▶ REQUIREMENT: Please transcribe the listing below in full and word for word, without its pictures.

▶ STORED DATA:
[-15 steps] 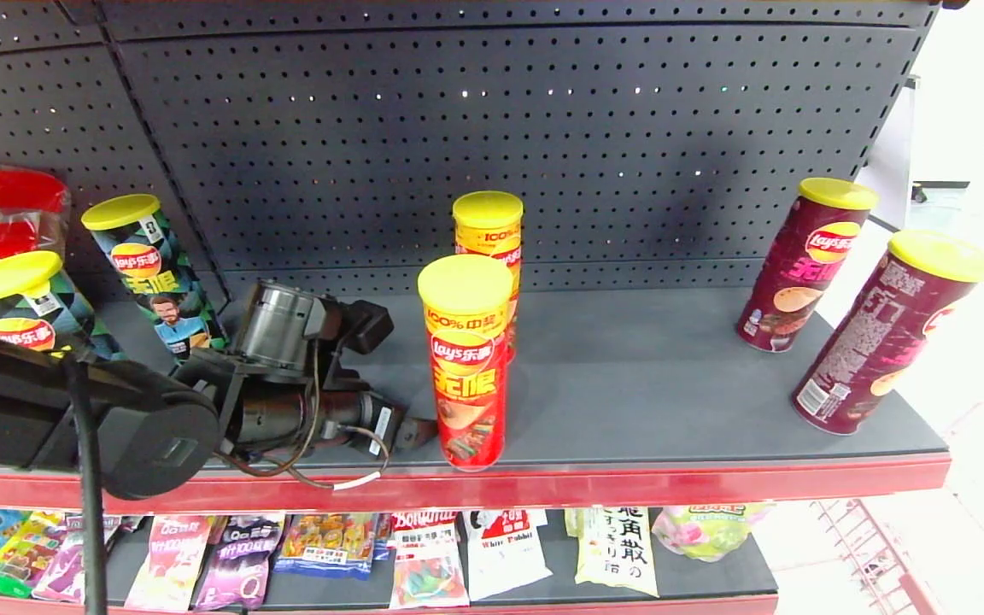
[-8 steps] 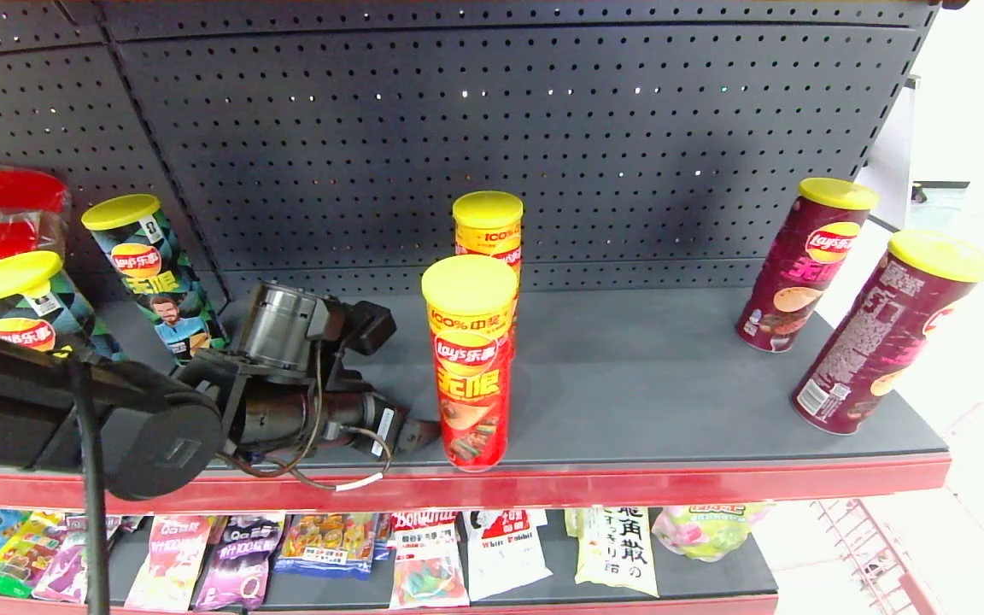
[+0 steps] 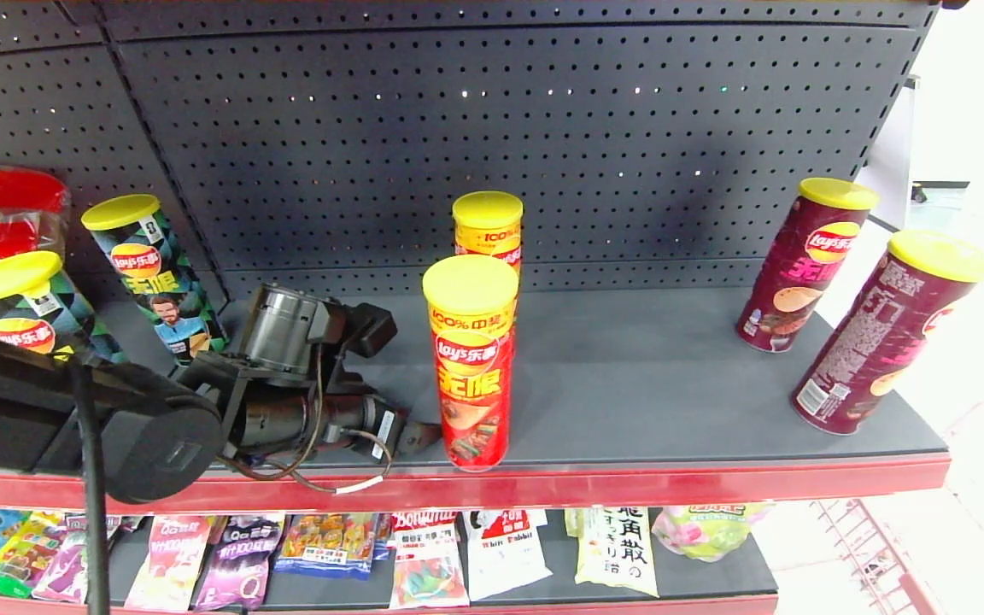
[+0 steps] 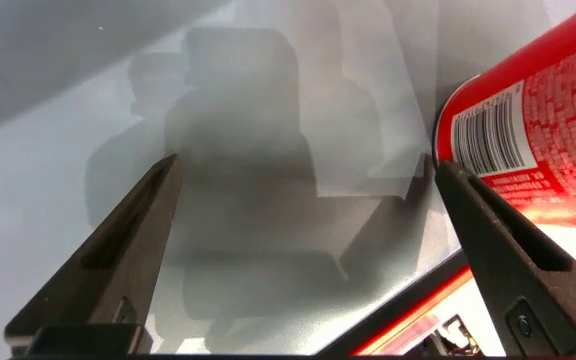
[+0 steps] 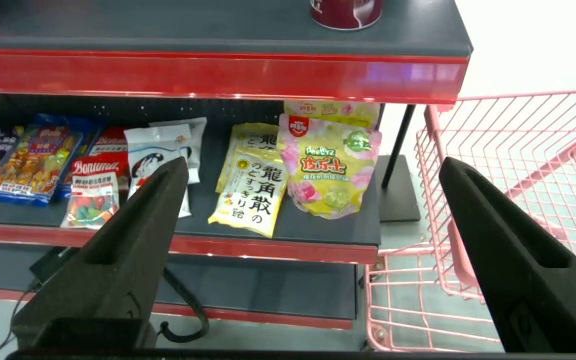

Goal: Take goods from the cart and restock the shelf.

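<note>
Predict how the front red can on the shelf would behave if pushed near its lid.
Tall, narrow and upright, the front red can would probably tip rather than slide. It stands by the shelf's red front lip, so it might fall off. Once down, its round wall would likely roll.

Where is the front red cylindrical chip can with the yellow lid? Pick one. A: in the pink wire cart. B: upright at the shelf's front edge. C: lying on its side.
B: the red cylindrical chip can with the yellow lid stands upright by the red front edge of the grey shelf, beside the open left tool.
</note>
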Motion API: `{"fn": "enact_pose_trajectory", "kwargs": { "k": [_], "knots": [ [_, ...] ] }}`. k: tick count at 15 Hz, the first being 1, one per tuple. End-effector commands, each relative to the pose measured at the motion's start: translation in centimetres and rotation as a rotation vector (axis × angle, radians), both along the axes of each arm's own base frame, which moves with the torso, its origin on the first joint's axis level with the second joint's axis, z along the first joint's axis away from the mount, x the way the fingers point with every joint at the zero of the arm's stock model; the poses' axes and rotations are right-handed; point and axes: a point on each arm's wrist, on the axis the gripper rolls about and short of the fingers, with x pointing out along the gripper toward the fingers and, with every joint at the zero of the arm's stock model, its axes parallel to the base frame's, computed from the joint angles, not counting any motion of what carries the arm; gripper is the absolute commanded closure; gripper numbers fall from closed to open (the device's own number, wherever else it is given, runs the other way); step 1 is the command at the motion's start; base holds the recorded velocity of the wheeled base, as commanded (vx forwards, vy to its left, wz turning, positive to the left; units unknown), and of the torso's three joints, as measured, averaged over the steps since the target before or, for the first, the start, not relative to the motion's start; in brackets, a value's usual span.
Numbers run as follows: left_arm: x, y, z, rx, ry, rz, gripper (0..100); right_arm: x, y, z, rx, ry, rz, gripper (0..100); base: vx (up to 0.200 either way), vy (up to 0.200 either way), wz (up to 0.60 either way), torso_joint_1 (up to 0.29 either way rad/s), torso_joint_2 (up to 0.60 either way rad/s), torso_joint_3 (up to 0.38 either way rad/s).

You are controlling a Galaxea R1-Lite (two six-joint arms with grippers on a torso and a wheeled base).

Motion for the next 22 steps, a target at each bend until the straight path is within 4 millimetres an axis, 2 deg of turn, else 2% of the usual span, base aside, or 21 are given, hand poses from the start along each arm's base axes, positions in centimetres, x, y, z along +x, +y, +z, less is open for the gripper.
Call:
{"fn": "enact_pose_trajectory", "kwargs": {
  "k": [1, 3, 5, 6, 7, 10, 11, 12, 14, 15, 16, 17, 18, 19, 20, 22],
  "knots": [
    [-0.3, 0.4, -0.1, 0.005, 0.008, 0.008, 0, 0.0, 0.0, 0.1, 0.0, -0.003, -0.001, 0, 0.0, 0.0, 0.0, 0.0, 0.0, 0.0],
    [-1.3, 2.4, 0.2, 0.007, 0.01, 0.052, 0, 0.0, 0.0, 0.2, 0.001, -0.006, -0.003, 0, 0.0, 0.0, 0.0, 0.0, 0.0, 0.0],
    [-3.4, 5.2, 1.0, 0.003, -0.002, 0.114, 0, 0.0, 0.0, 0.2, -0.003, -0.005, -0.004, 0, 0.0, 0.0, 0.0, 0.0, 0.0, 0.0],
    [-4.1, 5.8, 1.2, 0.003, -0.007, 0.123, 0, 0.0, 0.0, 0.2, -0.004, -0.005, -0.002, 0, 0.0, 0.0, 0.0, 0.0, 0.0, 0.0],
    [-6.2, 7.4, 1.6, 0.004, -0.026, 0.141, 0, 0.0, 0.0, 0.2, -0.006, -0.005, -0.003, 0, 0.0, 0.0, 0.0, 0.0, 0.0, 0.0],
    [-10.8, 9.1, 3.0, -0.024, -0.113, 0.162, 0, 0.0, 0.0, 0.2, -0.02, -0.006, -0.003, 0, 0.0, 0.0, 0.0, 0.0, 0.0, 0.0],
    [-10.8, 9.1, 3.0, -0.024, -0.113, 0.162, 0, 0.0, 0.0, 0.2, -0.02, -0.006, -0.003, 0, 0.0, 0.0, 0.0, 0.0, 0.0, 0.0],
    [-14.6, 10.4, 4.3, -0.046, -0.223, 0.198, 0, -0.1, 0.0, -0.2, -0.015, -0.01, 0.025, 0, 0.0, 0.0, 0.0, 0.0, 0.0, 0.0],
    [-17.9, 11.8, 5.7, -0.051, -0.291, 0.259, 0, -0.3, 0.0, 0.3, -0.017, -0.042, 0.063, 0, 0.0, 0.0, 0.0, 0.0, 0.0, 0.0],
    [-20.3, 12.5, 6.0, -0.055, -0.311, 0.277, 0, -0.4, 0.0, 1.1, -0.02, -0.054, 0.064, 0, 0.0, 0.0, 0.0, 0.0, 0.0, 0.0],
    [-22.7, 13.1, 5.8, -0.057, -0.317, 0.283, 0, -0.2, 0.1, 1.9, -0.021, -0.045, 0.061, 0, 0.0, 0.0, 0.0, 0.0, 0.0, 0.0],
    [-26.1, 14.0, 5.0, -0.054, -0.326, 0.291, 0, 0.1, 0.2, 3.0, -0.022, -0.038, 0.048, 0, 0.0, 0.0, 0.0, 0.0, 0.0, 0.0],
    [-30.9, 15.2, 2.9, -0.044, -0.349, 0.313, 0, 0.4, 0.3, 4.3, -0.023, -0.033, 0.002, 0, 0.0, 0.0, 0.0, 0.0, 0.0, 0.0],
    [-33.4, 15.8, 1.0, -0.015, -0.358, 0.373, 0, 0.7, 0.4, 4.4, -0.024, -0.008, -0.049, 0, 0.0, 0.0, 0.0, 0.0, 0.0, 0.0],
    [-34.3, 16.1, -0.1, 0.019, -0.339, 0.46, 0, 0.9, 0.5, 4.2, -0.012, 0.016, -0.105, 0, 0.0, 0.0, 0.0, 0.0, 0.0, 0.0],
    [-34.3, 16.2, 0.1, 0.013, -0.334, 0.501, 0, 1.1, 0.6, 4.0, -0.005, 0.032, -0.131, 0, 0.0, 0.0, 0.0, 0.0, 0.0, 0.0]
  ]
}}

▶ SOLUTION:
[-15 steps] 
[-8 steps] 
[+0 steps] 
[+0 steps] 
[+0 steps] 

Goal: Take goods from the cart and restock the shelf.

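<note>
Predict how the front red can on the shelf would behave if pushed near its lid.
Tall, narrow and upright, the front red can would probably tip rather than slide. It stands by the shelf's red front lip, so it might fall off. Once down, its round wall would likely roll.

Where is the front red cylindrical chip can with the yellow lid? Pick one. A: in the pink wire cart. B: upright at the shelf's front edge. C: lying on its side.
B: the red cylindrical chip can with the yellow lid stands upright by the red front edge of the grey shelf, beside the open left tool.
</note>
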Motion API: `{"fn": "enact_pose_trajectory", "kwargs": { "k": [_], "knots": [ [_, ...] ] }}`. k: tick count at 15 Hz, the first being 1, one per tuple. End-effector commands, each relative to the pose measured at the motion's start: translation in centimetres and rotation as a rotation vector (axis × angle, radians), both along the axes of each arm's own base frame, which moves with the torso, its origin on the first joint's axis level with the second joint's axis, z along the first joint's axis away from the mount, x the way the fingers point with every joint at the zero of the arm's stock model; the poses' axes and rotations are right-handed; point and axes: a point on each arm's wrist, on the axis the gripper rolls about and short of the fingers, with x pointing out along the gripper toward the fingers and, with every joint at the zero of the arm's stock model, its axes parallel to the base frame's, computed from the joint angles, not counting any motion of what carries the arm; gripper is the absolute commanded closure; gripper numbers fall from closed to open (the device's own number, wherever else it is given, runs the other way); step 1 is the command at the motion's start; base holds the recorded velocity of the wheeled base, as commanded (vx forwards, vy to its left, wz turning, positive to the left; units unknown), and of the torso's three joints, as measured, averaged over the steps since the target before or, for the first, the start, not relative to the motion's start; in brackets, a value's usual span.
Numbers run as follows: left_arm: x, y, z, rx, ry, rz, gripper (0..100); right_arm: x, y, z, rx, ry, rz, gripper (0..100); base: vx (up to 0.200 either way), vy (up to 0.200 either way), wz (up to 0.60 either way), torso_joint_1 (up to 0.29 either way rad/s), torso_joint_2 (up to 0.60 either way rad/s), torso_joint_3 (up to 0.38 either way rad/s).

You are controlling a Galaxea R1-Lite (two six-joint arms with grippers on a torso and a wheeled base).

Motion for the next 22 steps, a target at each bend until the straight path is within 4 millimetres an axis, 2 deg of turn, else 2% of the usual span, base aside, or 21 are given, hand poses from the start along each arm's base axes, positions in centimetres, x, y, z along +x, +y, +z, less is open for the gripper.
Call:
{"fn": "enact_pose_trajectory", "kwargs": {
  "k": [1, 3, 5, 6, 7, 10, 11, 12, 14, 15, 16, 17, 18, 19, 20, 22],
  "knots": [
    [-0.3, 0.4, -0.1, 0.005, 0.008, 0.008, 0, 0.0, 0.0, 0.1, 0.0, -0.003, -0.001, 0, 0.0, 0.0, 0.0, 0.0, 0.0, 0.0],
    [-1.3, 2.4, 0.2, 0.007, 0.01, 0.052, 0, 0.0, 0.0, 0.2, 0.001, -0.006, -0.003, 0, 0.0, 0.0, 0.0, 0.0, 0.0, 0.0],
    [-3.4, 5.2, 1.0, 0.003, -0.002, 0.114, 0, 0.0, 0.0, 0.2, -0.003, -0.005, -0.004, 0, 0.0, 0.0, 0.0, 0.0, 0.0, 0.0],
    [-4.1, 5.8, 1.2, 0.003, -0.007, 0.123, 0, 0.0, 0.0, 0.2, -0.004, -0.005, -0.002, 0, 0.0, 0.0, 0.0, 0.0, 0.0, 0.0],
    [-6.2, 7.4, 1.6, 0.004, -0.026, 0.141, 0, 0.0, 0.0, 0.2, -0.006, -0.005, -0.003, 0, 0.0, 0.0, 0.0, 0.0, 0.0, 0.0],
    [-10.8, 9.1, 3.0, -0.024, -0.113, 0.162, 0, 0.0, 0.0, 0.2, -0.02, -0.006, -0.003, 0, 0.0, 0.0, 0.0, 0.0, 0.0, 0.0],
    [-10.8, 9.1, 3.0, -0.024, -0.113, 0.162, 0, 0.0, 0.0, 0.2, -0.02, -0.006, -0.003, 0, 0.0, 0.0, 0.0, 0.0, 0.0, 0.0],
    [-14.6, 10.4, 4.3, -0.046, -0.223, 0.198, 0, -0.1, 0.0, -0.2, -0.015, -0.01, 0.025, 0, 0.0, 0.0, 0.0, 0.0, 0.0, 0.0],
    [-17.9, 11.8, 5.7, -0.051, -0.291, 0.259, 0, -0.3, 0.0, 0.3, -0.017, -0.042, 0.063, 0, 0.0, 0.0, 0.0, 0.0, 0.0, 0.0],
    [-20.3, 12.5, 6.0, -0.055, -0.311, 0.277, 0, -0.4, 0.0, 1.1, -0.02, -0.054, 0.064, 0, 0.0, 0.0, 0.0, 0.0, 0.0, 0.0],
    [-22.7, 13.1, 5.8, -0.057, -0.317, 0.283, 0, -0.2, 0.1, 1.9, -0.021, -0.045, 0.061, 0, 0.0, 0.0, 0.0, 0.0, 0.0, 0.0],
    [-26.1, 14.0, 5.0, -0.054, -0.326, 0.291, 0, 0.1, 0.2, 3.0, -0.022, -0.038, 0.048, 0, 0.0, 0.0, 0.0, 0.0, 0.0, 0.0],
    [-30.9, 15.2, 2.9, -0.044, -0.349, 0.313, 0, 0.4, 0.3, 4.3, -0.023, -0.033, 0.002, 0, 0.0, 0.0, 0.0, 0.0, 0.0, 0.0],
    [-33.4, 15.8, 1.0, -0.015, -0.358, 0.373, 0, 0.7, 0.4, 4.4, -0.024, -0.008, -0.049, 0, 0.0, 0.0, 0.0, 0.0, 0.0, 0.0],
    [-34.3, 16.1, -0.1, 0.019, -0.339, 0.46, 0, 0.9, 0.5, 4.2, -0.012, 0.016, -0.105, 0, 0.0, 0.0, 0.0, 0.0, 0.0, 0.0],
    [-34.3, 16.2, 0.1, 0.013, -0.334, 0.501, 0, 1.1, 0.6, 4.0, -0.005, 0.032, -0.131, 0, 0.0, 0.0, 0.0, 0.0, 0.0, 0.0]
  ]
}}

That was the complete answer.